* [Instructions for the task] Set out exactly, line by line, the stretch of data below that begins at the line containing "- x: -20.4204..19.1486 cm" and ends at the line containing "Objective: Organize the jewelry", with both ends kept.

* [Collection entries]
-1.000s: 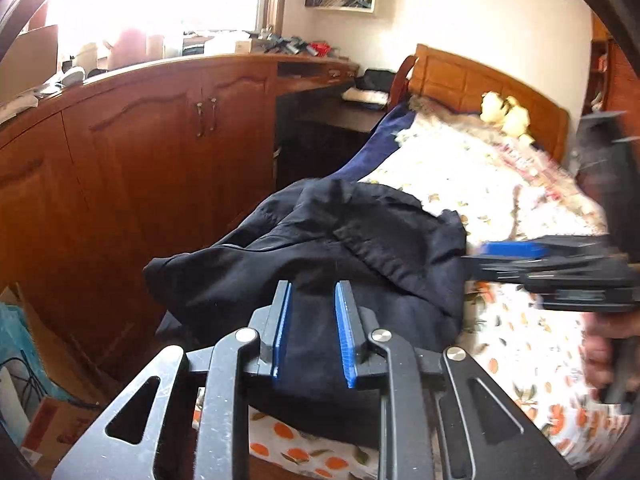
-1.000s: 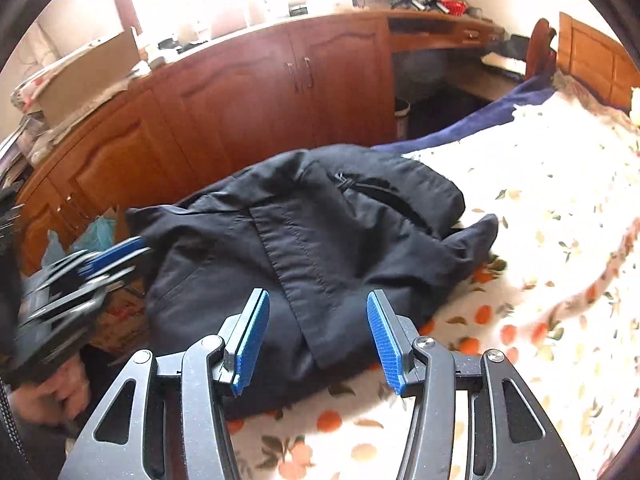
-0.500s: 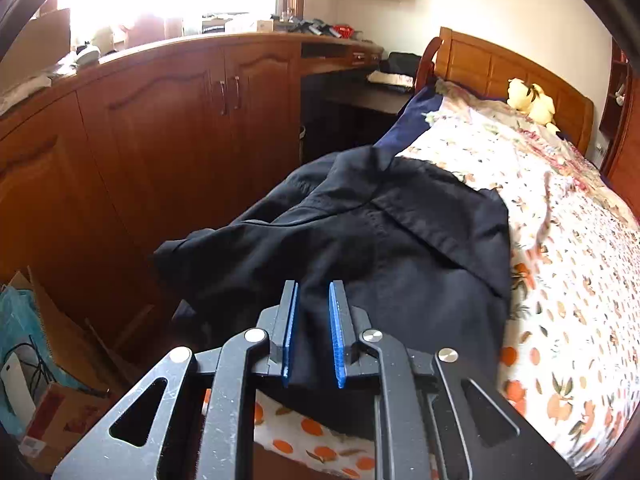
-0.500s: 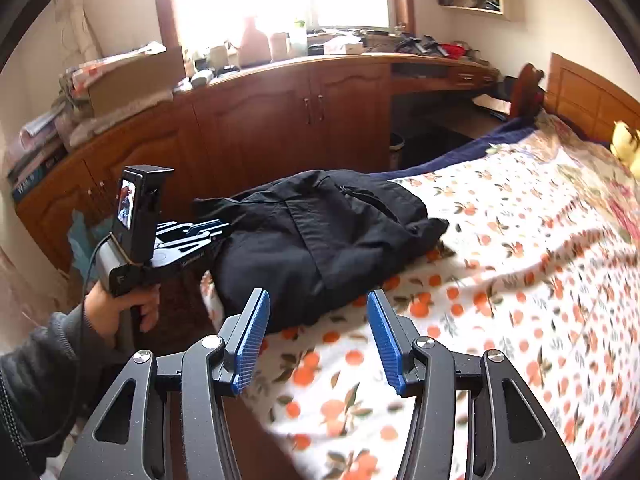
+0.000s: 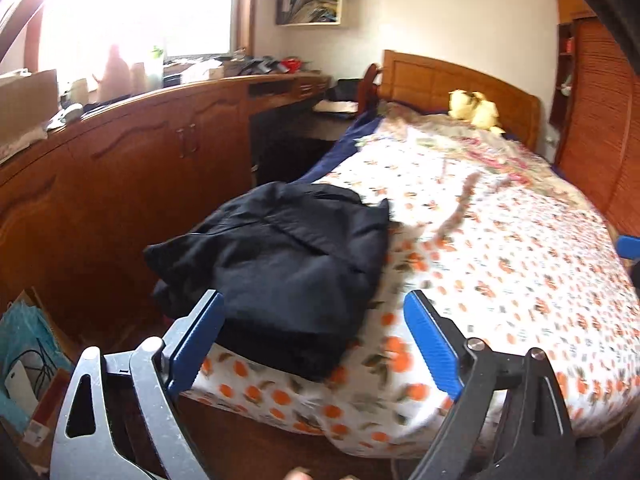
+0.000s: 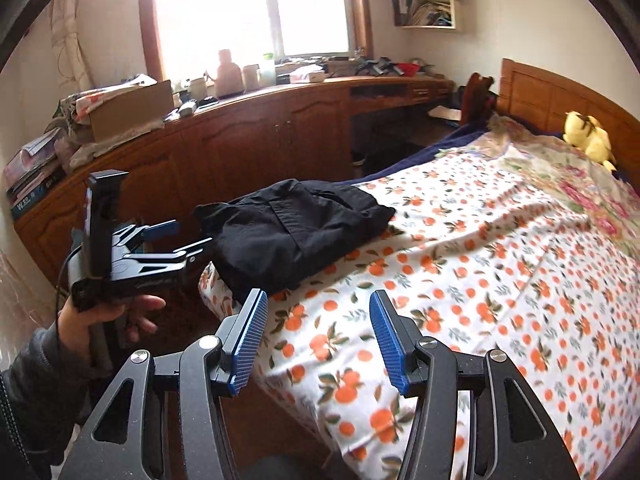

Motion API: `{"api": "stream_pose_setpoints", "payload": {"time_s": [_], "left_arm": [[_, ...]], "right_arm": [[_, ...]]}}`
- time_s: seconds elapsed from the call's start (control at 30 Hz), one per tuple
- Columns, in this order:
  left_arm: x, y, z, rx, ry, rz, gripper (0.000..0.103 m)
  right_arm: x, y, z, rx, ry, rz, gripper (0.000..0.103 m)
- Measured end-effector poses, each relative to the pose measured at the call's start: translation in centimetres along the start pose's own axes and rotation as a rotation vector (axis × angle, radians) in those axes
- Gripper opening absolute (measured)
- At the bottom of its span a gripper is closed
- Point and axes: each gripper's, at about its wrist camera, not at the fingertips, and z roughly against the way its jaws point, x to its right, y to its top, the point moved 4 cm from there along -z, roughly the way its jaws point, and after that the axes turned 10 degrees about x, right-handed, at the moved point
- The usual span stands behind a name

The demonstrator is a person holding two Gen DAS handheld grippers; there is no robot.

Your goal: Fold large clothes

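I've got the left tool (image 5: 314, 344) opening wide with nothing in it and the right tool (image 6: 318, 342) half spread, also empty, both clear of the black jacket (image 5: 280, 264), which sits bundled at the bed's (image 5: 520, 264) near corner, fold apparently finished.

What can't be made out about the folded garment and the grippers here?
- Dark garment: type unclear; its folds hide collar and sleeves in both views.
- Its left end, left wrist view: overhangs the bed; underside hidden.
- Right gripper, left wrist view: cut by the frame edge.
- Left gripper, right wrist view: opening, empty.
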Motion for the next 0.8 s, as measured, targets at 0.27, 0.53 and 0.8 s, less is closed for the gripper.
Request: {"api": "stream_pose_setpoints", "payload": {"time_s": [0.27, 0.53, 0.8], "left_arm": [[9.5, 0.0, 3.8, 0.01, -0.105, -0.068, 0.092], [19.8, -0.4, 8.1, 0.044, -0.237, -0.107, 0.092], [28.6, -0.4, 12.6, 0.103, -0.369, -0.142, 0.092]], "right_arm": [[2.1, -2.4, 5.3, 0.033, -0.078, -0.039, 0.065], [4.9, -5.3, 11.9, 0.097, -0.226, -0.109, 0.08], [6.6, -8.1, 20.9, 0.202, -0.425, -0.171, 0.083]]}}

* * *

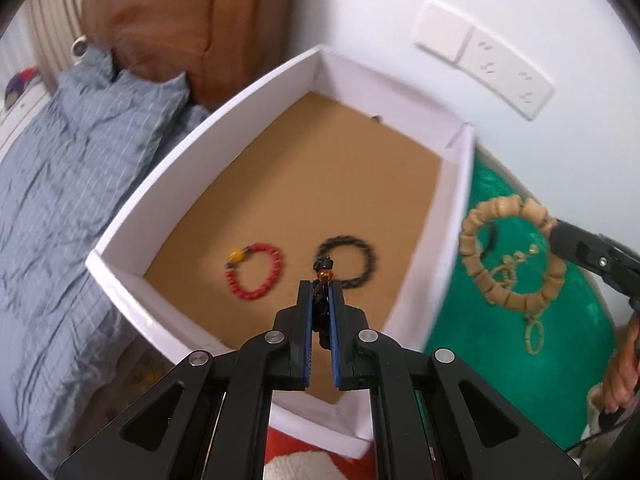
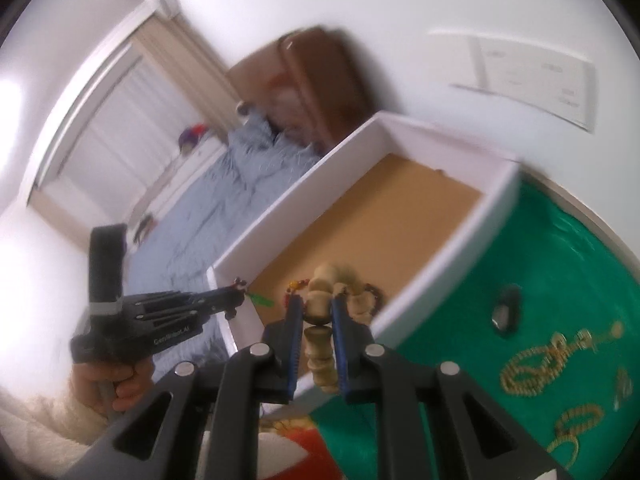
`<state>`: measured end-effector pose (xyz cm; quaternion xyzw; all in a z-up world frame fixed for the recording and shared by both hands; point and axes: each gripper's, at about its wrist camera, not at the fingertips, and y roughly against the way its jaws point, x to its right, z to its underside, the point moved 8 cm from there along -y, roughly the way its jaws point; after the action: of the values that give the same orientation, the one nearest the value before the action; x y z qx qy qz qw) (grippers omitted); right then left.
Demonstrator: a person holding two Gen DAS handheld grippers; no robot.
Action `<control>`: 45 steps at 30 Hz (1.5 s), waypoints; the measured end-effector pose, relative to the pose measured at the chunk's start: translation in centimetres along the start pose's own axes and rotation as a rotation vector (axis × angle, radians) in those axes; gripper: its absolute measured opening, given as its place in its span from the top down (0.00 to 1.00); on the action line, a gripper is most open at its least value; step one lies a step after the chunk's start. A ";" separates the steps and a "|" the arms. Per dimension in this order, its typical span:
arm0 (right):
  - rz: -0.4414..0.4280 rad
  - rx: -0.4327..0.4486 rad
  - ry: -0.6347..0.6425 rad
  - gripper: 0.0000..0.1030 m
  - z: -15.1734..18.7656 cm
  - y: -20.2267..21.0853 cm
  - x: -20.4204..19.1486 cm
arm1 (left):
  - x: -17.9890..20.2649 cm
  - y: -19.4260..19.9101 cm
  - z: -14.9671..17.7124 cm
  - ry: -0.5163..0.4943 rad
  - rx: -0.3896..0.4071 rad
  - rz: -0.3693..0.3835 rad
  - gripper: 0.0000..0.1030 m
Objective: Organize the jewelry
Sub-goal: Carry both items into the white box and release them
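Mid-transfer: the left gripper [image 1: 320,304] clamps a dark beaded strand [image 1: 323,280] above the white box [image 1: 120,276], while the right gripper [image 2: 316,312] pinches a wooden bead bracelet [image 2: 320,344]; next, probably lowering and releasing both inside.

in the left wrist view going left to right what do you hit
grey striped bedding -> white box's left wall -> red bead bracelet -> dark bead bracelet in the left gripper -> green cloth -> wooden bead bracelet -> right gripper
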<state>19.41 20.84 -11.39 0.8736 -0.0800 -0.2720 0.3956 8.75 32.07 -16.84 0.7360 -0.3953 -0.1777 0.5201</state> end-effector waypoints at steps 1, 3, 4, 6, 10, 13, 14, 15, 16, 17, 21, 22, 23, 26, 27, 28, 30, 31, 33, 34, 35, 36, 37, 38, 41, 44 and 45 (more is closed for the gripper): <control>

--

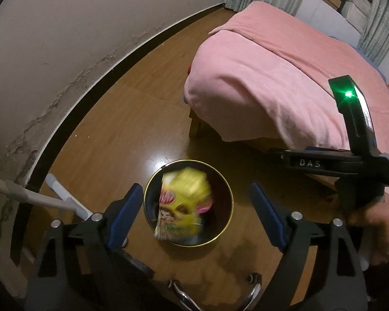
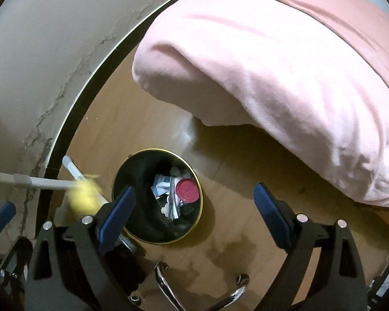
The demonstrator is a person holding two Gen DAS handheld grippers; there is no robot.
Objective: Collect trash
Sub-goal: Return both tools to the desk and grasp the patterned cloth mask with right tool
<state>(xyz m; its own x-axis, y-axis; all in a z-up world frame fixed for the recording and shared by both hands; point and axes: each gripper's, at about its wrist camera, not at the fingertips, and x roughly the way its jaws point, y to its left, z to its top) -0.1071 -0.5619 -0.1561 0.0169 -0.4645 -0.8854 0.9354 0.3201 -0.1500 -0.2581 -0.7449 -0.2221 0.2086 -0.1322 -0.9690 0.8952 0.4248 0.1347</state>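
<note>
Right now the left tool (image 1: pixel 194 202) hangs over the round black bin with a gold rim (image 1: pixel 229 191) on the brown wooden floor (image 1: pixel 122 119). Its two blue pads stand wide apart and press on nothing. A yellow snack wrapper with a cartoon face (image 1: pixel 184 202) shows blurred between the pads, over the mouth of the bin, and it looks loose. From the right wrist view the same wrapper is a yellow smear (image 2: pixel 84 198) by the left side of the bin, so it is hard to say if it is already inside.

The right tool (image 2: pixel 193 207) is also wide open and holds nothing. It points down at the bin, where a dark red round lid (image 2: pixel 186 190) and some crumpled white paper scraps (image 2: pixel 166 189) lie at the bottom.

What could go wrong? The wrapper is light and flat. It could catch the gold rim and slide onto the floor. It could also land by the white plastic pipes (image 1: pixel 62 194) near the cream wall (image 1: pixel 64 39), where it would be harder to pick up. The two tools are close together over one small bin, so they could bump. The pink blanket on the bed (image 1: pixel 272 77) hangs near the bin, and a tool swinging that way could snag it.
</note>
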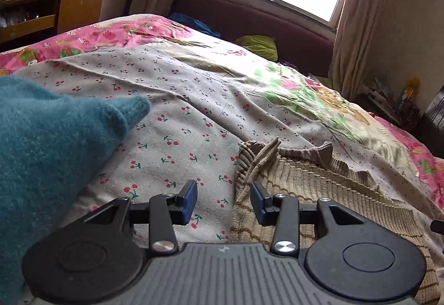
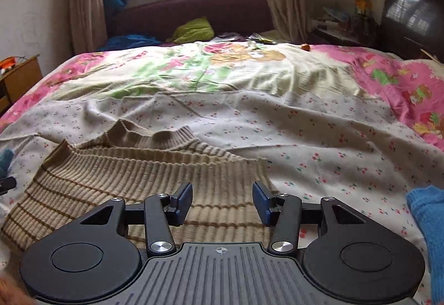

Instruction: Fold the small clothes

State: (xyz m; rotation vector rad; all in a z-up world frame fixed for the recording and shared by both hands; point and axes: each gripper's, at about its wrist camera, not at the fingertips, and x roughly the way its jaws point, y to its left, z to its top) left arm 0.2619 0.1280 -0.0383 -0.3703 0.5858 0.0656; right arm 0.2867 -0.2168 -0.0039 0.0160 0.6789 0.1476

* [Written solution]
  - x: -20.4204..19.1486 cm
arm1 (left):
  - x: -17.9890..20.2649 cm
  - y: -19.4260..19.9101 cm
  - z: -14.9671..17.7124 cm
  - ry: -0.5163..0.4943 rad
  - rx: -0.3896..0.4071 rad
  - rz: -0.3693..0.3835 rad
  - gripper: 0.0000..0.1030 m
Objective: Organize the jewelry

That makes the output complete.